**Exercise prompt:**
When the word "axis" appears in a line of the data below, list that line.

**Information shown:**
Segment Open

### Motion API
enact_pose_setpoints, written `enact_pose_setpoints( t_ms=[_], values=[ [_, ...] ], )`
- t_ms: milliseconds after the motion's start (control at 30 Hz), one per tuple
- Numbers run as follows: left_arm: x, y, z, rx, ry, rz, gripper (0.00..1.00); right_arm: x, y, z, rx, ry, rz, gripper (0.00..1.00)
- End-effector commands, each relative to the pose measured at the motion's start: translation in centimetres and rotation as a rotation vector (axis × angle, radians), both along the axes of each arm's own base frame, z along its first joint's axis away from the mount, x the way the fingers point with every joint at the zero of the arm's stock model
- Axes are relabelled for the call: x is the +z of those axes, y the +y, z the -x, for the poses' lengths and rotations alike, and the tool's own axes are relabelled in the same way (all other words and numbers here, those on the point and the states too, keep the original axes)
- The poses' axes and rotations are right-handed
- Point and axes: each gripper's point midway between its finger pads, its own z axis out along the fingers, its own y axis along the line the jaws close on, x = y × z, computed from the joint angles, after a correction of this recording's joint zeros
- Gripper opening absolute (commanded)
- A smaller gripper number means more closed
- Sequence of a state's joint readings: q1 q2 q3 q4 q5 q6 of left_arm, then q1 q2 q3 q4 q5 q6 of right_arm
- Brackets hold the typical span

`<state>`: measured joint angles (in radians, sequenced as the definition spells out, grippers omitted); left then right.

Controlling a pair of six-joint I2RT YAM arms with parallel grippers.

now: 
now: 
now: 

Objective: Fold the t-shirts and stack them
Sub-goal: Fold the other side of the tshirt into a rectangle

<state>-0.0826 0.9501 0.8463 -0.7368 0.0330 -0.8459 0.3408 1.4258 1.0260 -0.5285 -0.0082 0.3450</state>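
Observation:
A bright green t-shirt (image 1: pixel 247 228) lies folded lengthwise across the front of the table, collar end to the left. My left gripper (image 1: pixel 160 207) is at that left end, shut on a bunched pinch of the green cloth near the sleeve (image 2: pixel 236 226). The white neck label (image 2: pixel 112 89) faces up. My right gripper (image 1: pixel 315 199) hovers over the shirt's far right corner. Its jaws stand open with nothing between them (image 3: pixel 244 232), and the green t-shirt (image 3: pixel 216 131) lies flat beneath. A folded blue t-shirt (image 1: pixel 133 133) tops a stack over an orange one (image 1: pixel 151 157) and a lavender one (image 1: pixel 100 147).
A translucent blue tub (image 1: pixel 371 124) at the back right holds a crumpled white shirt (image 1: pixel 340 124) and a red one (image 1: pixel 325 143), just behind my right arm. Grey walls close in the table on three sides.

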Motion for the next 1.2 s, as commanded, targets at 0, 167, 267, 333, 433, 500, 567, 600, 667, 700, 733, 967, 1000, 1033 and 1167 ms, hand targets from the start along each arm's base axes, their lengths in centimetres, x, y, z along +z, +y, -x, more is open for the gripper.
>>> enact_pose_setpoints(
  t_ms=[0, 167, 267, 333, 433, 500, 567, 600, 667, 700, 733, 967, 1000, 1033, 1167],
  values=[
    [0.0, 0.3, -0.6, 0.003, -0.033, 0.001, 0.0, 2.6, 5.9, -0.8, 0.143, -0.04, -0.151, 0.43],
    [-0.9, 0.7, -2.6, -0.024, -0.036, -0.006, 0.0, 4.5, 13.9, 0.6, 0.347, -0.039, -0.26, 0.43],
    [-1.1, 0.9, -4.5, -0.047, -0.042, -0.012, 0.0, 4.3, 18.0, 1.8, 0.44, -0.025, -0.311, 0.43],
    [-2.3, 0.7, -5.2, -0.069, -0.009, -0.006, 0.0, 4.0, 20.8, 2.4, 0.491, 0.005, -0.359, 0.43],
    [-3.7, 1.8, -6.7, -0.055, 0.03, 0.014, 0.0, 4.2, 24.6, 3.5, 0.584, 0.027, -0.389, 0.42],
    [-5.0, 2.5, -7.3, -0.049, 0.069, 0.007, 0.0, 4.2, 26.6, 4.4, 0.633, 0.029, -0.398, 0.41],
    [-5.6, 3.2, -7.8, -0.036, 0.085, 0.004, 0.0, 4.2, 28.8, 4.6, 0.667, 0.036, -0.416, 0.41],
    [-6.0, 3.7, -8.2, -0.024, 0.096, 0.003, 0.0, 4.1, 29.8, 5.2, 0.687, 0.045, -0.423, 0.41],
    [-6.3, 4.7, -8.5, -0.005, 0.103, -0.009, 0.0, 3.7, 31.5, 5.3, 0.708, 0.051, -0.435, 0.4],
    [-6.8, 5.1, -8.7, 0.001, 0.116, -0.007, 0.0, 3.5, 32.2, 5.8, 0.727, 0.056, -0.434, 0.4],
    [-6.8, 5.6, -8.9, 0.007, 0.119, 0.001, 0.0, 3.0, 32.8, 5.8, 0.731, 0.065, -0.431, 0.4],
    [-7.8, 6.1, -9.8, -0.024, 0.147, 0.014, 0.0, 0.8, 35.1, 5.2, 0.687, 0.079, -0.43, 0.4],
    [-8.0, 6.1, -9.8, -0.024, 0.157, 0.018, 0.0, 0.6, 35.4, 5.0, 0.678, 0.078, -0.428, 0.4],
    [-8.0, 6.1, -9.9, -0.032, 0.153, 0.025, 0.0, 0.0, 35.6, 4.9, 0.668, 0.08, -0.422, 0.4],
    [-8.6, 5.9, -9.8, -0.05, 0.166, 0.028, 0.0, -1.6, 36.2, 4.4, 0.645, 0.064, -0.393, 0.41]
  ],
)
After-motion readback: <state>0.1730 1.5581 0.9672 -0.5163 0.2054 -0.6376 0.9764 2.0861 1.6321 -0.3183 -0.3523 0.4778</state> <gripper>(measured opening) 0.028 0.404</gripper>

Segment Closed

**Answer:**
- End-effector commands, each relative to the pose measured at the motion's start: translation in centimetres and rotation as a rotation vector (axis × angle, radians), both along the axes of each arm's own base frame, z along its first joint's axis away from the mount, x the way the fingers point with every joint at the zero of the arm's stock model
- Point and axes: each gripper's point midway between its finger pads, its own z axis out along the fingers, its own y axis along the line the jaws close on, x = y × z, computed from the joint angles, after a correction of this recording's joint zeros

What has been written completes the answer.